§ How to complete this task: The expected answer is the set of lines in the data below between the line holding "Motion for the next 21" and the line holding "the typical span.", inclusive, written out exactly.

Segment Start: Dataset extract

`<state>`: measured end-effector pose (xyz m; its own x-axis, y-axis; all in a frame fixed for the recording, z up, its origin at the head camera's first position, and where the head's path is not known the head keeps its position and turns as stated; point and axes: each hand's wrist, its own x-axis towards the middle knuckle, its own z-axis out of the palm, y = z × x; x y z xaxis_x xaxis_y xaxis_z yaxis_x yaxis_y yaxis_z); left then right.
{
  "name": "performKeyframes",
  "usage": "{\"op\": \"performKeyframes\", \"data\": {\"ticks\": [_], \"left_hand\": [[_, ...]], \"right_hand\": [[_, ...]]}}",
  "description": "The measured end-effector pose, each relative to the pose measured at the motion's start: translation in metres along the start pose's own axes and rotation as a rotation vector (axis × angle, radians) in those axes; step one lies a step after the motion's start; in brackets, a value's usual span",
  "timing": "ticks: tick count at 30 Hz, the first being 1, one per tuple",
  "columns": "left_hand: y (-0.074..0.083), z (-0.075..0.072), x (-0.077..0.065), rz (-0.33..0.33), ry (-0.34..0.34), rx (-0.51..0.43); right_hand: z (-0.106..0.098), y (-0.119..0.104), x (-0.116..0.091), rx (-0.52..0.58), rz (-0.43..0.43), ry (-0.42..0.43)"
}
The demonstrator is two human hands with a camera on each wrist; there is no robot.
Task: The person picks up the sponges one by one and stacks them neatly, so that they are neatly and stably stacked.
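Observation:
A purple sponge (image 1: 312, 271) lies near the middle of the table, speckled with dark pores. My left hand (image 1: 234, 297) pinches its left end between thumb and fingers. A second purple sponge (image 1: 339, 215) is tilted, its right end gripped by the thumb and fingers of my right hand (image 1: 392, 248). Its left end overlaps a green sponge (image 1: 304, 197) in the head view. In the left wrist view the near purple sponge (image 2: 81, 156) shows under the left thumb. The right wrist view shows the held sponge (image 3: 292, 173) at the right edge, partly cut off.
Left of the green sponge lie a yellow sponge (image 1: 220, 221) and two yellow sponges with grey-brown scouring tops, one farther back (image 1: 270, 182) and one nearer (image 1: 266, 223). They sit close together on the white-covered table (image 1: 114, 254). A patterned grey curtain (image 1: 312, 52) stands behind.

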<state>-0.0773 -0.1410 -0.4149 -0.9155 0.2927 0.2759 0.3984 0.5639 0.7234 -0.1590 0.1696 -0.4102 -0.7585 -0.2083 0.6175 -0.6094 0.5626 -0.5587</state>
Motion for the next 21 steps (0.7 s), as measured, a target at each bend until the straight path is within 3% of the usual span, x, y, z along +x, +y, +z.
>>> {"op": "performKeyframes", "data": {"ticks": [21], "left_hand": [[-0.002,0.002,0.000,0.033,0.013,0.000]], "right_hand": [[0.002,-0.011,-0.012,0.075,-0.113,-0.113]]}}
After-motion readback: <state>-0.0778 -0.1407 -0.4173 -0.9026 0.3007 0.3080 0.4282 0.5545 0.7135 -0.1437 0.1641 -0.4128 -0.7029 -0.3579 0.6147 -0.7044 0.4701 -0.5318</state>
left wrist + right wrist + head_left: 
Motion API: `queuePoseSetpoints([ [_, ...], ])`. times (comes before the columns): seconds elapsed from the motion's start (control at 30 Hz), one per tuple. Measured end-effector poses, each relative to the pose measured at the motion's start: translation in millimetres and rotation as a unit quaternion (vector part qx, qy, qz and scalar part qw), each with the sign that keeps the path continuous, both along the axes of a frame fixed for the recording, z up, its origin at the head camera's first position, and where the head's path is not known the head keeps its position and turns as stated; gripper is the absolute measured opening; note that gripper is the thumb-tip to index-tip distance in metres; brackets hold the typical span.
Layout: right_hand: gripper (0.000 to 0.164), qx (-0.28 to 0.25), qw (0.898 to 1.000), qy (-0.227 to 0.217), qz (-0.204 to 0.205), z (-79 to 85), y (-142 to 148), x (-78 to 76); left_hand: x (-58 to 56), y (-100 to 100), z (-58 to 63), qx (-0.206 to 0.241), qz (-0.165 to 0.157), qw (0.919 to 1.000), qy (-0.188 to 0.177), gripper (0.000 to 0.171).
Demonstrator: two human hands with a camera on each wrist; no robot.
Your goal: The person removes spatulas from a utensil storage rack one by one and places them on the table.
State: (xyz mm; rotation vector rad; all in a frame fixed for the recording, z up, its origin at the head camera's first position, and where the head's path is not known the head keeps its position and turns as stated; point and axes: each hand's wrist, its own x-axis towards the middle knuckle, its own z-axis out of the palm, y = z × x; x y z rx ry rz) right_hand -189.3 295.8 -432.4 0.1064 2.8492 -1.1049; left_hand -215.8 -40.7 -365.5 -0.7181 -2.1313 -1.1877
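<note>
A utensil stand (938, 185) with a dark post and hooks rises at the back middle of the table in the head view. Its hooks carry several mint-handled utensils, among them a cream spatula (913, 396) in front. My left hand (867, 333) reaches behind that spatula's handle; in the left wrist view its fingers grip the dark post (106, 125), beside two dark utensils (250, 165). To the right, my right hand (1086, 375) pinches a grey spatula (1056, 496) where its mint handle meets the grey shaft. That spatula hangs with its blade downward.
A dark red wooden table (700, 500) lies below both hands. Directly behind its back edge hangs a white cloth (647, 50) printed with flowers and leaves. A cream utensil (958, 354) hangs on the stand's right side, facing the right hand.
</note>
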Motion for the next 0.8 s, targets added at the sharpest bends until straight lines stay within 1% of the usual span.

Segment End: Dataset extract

§ Result:
Motion for the next 21 steps (0.7 s), as measured, a target at each bend until the straight path is within 3% of the usual span, x, y, z along +x, +y, +z.
>>> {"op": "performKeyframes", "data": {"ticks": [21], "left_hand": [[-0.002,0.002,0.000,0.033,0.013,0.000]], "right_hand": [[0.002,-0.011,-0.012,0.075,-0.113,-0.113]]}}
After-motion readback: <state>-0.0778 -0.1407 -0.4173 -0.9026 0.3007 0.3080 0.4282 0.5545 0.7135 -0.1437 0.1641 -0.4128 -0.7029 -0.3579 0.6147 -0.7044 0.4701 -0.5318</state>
left wrist + right wrist + head_left: 
Motion API: `queuePoseSetpoints([ [_, ...], ])`. times (comes before the columns): seconds elapsed from the motion's start (control at 30 Hz), one per tuple. Measured end-effector poses, each relative to the pose measured at the motion's start: translation in millimetres and rotation as a unit quaternion (vector part qx, qy, qz and scalar part qw), each with the sign that keeps the path continuous, both along the axes of a frame fixed for the recording, z up, its origin at the head camera's first position, and where the head's path is not known the head keeps its position and turns as stated; gripper is the absolute measured opening; note that gripper is the thumb-tip to index-tip distance in metres; brackets hold the typical span.

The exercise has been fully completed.